Recognize and Augment Images

Augmented Images in ARCore lets you build AR apps that can respond to 2D images, such as posters or product packaging, in the user's environment. You provide a set of reference images, and ARCore tracking tells you where those images are physically located in an AR session, once they are detected in the camera view.

This following list of features helps you evaluate whether Augmented Images is suitable for your app:

  • Each image database can store feature point information for up to 1000 reference images.
  • ARCore can track up to 20 images simultaneously in the environment, but it cannot track multiple instances of the same image.
  • The physical image in the environment must be at least 15cm x 15cm and must be flat (for example, not wrinkled or wrapped around a bottle)
  • Once tracked, ARCore provides estimates for position, orientation, and physical size. These estimates are continuously refined as ARCore gathers more data.
  • ARCore cannot track a moving image, but it can resume tracking that image after it stops moving.
  • All tracking happens on the device, so no internet connection is required. Reference images can be updated on-device or over the network without requiring an app update.

Best practices

Tips for selecting reference images

  • Augmented Images supports PNG and JPEG file formats. For JPEG files, avoid heavy compression for best performance.
  • Detection is solely based on points of high contrast, so both color and black/white images are detected, regardless of whether a color or black/white reference image is used.
  • The image's resolution should be at least 300 x 300 pixels.
  • Using images with high resolution does not improve performance.
  • Avoid images with sparse features.
  • Avoid images with repetitive features.
  • A good reference image is hard to spot with the human eye. Use the arcoreimg tool to get a score between 0 and 100 for each image. We recommend a score of at least 75. Here are two examples:
Score: 100Score: 0
Image contains many unique feature points Image contains highly repetitive features

Tips for creating the image database

  • The database stores a compressed representation of the reference images. Each image occupies ~6KB.
  • It takes ~30ms to add an image to the database at runtime. Add images on a worker thread to avoid blocking the UI thread, or if possible, add images at compile time with the arcoreimg tool.
  • If possible, specify the expected physical size of the image. This metadata improves tracking performance, especially for large physical images (over 75cm).
  • Don't keep unused images in the database as there's a slight impact on system performance.
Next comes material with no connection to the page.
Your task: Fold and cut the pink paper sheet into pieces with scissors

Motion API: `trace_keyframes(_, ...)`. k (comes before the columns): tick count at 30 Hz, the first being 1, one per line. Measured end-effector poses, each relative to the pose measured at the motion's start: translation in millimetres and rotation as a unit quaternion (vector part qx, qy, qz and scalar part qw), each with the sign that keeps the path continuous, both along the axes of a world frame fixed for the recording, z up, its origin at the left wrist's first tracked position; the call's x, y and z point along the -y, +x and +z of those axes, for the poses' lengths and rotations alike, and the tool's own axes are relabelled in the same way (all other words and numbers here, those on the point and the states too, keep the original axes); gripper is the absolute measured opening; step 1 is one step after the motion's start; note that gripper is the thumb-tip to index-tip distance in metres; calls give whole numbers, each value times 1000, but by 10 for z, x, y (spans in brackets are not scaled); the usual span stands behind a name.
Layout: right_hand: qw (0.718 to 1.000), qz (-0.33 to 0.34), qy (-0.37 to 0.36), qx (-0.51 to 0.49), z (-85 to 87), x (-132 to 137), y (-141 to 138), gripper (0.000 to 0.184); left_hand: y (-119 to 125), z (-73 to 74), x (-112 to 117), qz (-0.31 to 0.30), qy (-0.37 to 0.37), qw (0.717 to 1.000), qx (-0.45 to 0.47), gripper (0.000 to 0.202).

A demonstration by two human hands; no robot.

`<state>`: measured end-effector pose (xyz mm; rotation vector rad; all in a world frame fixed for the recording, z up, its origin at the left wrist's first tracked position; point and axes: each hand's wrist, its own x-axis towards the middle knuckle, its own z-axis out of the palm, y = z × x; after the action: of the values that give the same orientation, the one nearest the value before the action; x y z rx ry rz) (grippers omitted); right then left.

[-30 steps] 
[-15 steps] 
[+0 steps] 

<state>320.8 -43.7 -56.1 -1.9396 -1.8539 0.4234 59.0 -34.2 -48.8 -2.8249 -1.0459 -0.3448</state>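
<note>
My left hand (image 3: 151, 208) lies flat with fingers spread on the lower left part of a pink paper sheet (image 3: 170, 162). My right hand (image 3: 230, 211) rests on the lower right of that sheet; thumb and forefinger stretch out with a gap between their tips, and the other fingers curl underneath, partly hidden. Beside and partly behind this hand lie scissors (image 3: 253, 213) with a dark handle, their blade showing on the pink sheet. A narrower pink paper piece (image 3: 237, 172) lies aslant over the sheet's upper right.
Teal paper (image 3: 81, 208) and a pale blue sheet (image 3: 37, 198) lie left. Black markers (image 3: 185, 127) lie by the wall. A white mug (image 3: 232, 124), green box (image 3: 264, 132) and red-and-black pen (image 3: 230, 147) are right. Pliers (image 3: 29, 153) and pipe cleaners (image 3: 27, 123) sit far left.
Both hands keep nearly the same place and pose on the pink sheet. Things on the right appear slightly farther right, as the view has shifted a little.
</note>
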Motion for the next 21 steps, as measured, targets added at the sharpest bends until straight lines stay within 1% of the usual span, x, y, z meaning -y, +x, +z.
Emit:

Tips for optimizing tracking

  • The physical image must occupy 40% of the camera image. You can prompt users to fit the physical image in their camera frame with the FitToScan asset. See the Augmented Images sample app for an example of this prompt.
  • When an image is initially detected by ARCore, and no expected physical size was specified, its tracking state will be paused. This means that ARCore has recognized the image, but has not gathered enough data to estimate its location in 3D space. Developers should not use the image's pose and size estimates until the image's tracking state is tracking.